I remembered when I was a kid on the Port Hacking ferry, south of Sydney. We were going from Gunnamatta to Bundeena. The skipper of that little ferry let all the kids on board take turns standing on an upturned fruit case and steering. Magic memories!
It only stook a few minutes to catch up with the pigboat.
“Give the Pig a wide berth. We don't want to swamp it,” I was told. I noticed most sailors refer to boats as 'She' or 'Her'. The Skipper called the pigboat 'It'. No love lost there!
The pigboat frequently disappeared completely into a trough and then it crested. I could see most of my blokes were hanging over the sides heaving into the heaving sea. Being a compassionate man, I hoped they weren't suffering too much.
“Not very good sailors,” My skipper noted.
I agreed. “If the Continental Shelf is fourteen nautical mile off shore, how long will it take us to get there?” I asked.
“Maybe two hours with a tailwind and a following sea. But I know a shortcut.” The skipper told me. “Don't tell anyone, this is a sailor's secret.”
“Okay Skipper, mum's the word.”
We ripped around in big circles, showing off in front of my pigboat men. Mind you, I don't think they were well enough to notice us.
“I nearly forgot, the Melbourne Cup starts shortly,” the Skipper said.
I'd completely forgotten, in the excitement of not wanting to be here and now showboating across the ocean blue.
“Hold her steady, Sailor,” my Skipper said. “I'll get the radio station on my tranny.”
We got nothing but static.
3
“Damn, that happens sometimes. Interference from the engines. We'll have to shut 'em down.”
“Aye aye,” I said, not thinking. Instant wallowing, tossing and bouncing! Within a few minutes Eddy and I were hanging over the railing, throwing up. I was cursing the swine of an officer who bullied me into this nonsense.
“Good news, lads! The pre-race info is coming through loud and clear,” Our skipper informed us.
Between my retching, I could hear my skipper on his two way. “Skip One to Skip Two. We're there, start procedures.”
I believed that he was being circumspect in case anyone was listening. Oz was still visible on the horizon. Continental Shelf? I doubted it.
“Skipper, Do you think we could move further away from the pigboat. I think I can hear the faulty bombs clunking against each other?”
“We'll be right, we're drifting apart.”
These bombs could blow up at some stage, if not now. maybe if they were stirred up by a cruise liner sailing over them in these shallow waters. Hence the required deep water. Here's me, NCO in charge of potentially sinking a huge cruise liner.
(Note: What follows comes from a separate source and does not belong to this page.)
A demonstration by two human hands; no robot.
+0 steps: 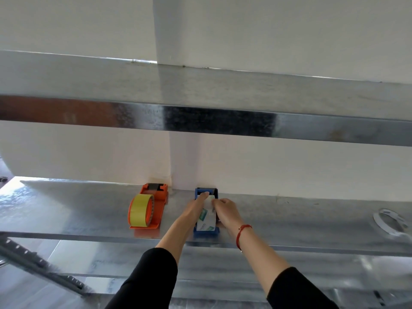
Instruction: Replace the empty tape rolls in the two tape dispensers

In between throwing up, I could see someone on the pigboat had put out a sea anchor. “That'll steady the pig a little,” My skipper told me. “Corporal, the way your useless landlubbers are hanging over the gunnels, they're never going to jettison the bombs. They're going to have to scuttle the pig and go down with them.”
“Whatever it takes, My Captain. They're dedicated men.”
One of my men in the pigpoat was vertical and functional. He was using a little crane to winch up one bomb at a time and swing it over the side, then he released it. The pig boat leaned frighteningly with a single bomb suspended out-board. I didn't care about the pigboat or the Melbourne Cup. I was too busy spreading burley upon the restless sea. I thought the two skippers were the only ones listening to the race.
The bombs were eventually dumped and we headed for home. We were planing again and I was feeling so much better. “Hey Skipper, I feel well enough to dump the V and A items now. You wanna check 'em off?”
“Nah, fling 'em overboard. I'll watch and sign off on 'em.”
My mate, Eddy, had recovered and helped me slide the locked metal container to the side. We unlocked it, flung the contents overboard and stowed the empty container. “Mission accomplished, my Captain.
“By the way, do you have a bar back at your Base?” I asked.
“Aye aye, laddy. Fancy a bit of Nelson's Blood, do ye?”
----
Sixty odd years later, the faulty bombs haven't seemed to have exploded yet. But just you wait ---
The bomb casings will corrode and the high-explosive filling will decide to go bang in the relatively shallow water. Possibly triggered by the vibration from a huge cruise liner or even a male crab doing a courting dance on one of these soupy bombs. But now, sixty years on, the participants will all be deceased or demented except me. And I'll deny, deny, deny!